Task goal: Go through the data line by line. Copy each one holding the string "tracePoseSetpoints".

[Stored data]
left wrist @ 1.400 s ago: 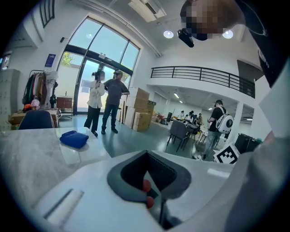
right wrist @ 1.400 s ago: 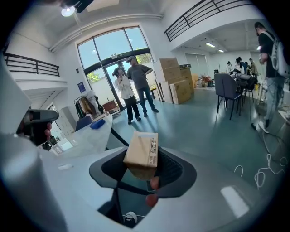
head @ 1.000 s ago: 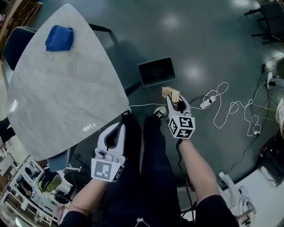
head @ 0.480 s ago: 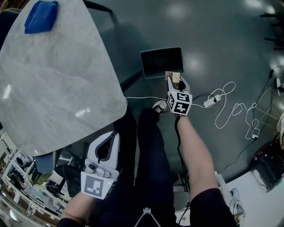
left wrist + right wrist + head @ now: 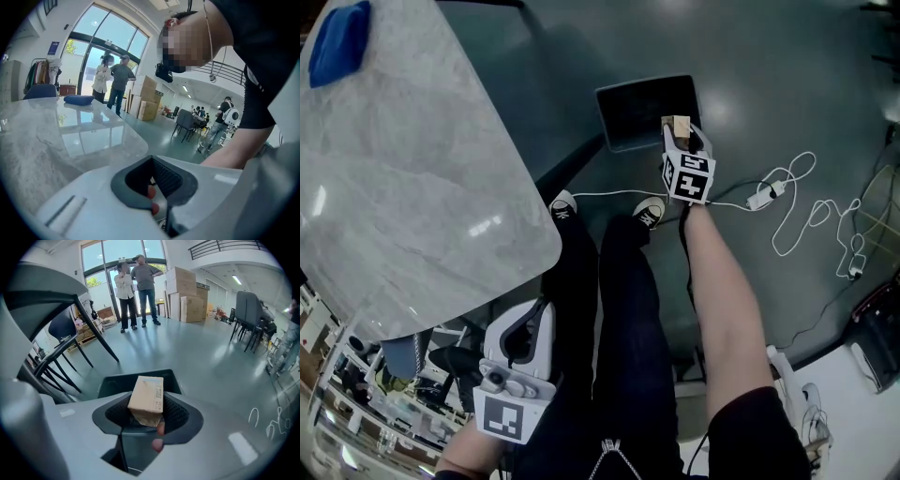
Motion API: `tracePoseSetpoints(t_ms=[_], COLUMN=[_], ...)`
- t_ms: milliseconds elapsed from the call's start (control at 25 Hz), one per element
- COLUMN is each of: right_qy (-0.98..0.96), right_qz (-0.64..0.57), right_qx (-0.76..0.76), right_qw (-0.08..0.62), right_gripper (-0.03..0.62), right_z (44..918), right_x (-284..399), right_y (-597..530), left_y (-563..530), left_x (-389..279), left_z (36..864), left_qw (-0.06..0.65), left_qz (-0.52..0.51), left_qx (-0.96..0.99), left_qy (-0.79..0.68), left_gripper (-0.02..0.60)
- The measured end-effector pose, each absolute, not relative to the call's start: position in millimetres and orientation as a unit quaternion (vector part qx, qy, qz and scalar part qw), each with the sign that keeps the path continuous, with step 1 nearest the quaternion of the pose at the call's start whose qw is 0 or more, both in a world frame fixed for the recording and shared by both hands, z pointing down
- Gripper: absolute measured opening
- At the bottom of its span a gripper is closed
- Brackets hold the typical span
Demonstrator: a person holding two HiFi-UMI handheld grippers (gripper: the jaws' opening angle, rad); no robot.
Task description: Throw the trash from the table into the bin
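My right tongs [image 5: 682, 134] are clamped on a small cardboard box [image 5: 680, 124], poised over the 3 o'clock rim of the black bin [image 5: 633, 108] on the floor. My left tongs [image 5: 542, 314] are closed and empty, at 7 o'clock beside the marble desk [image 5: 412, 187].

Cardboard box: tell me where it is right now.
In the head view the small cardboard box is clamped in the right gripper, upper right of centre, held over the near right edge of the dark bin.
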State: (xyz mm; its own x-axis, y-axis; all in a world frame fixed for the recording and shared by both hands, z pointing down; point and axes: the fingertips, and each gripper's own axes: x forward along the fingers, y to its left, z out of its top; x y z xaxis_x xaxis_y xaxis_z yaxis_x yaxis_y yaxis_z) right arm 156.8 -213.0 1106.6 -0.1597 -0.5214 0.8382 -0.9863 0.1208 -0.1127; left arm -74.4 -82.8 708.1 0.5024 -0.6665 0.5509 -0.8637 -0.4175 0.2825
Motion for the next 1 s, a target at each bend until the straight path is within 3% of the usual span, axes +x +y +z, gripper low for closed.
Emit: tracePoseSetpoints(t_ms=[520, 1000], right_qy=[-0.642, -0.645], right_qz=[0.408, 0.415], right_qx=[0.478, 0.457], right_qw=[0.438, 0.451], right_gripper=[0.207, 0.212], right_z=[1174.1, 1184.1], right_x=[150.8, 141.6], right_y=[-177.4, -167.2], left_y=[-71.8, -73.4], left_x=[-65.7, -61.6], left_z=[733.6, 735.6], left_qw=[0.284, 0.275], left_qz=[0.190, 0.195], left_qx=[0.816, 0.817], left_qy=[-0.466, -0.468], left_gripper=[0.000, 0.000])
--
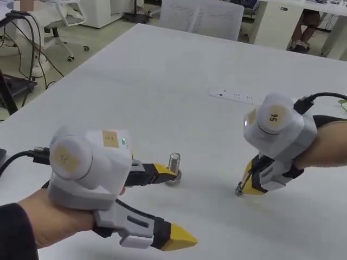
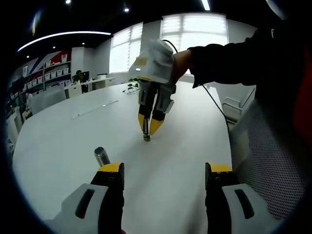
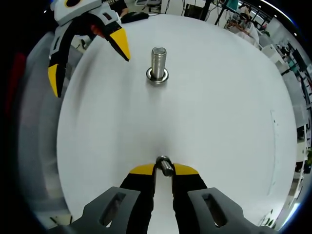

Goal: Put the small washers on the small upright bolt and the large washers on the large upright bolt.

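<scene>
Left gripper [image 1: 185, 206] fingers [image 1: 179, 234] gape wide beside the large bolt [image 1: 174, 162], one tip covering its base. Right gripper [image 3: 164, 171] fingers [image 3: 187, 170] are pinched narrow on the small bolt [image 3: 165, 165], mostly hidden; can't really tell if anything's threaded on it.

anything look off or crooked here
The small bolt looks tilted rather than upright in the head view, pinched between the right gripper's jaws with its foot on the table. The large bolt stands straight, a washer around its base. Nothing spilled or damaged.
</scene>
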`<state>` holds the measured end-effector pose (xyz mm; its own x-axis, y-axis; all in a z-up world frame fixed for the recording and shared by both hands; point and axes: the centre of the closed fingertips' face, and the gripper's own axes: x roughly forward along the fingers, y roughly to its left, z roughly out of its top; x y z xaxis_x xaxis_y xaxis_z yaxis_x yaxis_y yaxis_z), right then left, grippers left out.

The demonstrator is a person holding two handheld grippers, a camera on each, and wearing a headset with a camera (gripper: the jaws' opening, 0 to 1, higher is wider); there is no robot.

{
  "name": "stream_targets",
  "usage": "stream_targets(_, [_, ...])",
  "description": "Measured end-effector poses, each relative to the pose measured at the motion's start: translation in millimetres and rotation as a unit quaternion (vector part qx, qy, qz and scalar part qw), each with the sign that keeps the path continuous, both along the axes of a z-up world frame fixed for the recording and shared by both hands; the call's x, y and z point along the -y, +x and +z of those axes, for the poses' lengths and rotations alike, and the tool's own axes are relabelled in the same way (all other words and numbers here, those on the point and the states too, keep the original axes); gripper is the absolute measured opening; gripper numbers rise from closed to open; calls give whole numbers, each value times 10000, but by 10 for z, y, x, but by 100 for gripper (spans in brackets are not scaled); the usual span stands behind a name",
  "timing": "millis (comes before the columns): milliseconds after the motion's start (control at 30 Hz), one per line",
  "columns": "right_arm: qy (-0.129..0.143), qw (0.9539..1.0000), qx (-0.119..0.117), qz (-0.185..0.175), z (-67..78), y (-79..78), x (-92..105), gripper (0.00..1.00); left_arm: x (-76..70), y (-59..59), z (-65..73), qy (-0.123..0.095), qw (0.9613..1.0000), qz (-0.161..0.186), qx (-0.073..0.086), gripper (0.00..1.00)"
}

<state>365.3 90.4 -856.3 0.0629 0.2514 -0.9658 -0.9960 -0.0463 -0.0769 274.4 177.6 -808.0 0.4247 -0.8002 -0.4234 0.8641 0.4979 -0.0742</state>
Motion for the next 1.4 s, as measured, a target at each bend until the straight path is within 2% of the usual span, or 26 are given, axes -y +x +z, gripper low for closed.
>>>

Reply to the task:
Motion API: `tracePoseSetpoints(t_ms=[_], COLUMN=[_], ...)`
Emit: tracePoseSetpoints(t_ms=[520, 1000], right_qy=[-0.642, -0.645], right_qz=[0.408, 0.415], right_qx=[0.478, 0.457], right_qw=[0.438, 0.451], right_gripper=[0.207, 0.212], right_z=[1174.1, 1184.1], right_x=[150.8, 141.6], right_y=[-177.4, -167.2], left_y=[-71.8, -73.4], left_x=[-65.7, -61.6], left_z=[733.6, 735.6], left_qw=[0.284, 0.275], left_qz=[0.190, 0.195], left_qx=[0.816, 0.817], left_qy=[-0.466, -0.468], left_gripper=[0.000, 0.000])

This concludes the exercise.